TASK TO COMPLETE =
Each line of the material below is to be given again exactly.

DATA EXTRACT =
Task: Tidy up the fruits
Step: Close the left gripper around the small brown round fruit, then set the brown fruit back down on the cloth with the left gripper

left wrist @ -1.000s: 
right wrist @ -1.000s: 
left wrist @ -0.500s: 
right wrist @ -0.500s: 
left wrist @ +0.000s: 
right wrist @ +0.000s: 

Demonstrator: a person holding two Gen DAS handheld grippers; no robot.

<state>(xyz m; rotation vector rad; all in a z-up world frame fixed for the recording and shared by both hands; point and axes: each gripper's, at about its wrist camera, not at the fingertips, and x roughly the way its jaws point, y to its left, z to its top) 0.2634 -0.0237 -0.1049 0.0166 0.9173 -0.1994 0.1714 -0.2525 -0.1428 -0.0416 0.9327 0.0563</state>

EXPECTED ANSWER =
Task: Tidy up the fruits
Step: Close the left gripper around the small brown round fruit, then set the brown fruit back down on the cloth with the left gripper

left wrist @ -1.000s: 
right wrist @ -1.000s: 
left wrist @ -0.500s: 
right wrist @ -0.500s: 
left wrist @ +0.000s: 
right wrist @ +0.000s: 

Demonstrator: a person holding two Gen DAS handheld grippers; no robot.

<state>(xyz m; rotation vector rad; all in a z-up world frame fixed for the recording and shared by both hands; point and axes: each gripper's, at about its wrist camera, not at the fingertips, and x roughly the way its jaws point, y to its left, z to its top) 0.2634 -0.0237 -0.1049 0.0166 0.9173 -0.1994 0.1714 -0.2525 -0.1428 -0.0416 0.9327 0.0563</state>

That is the complete output for this exercise.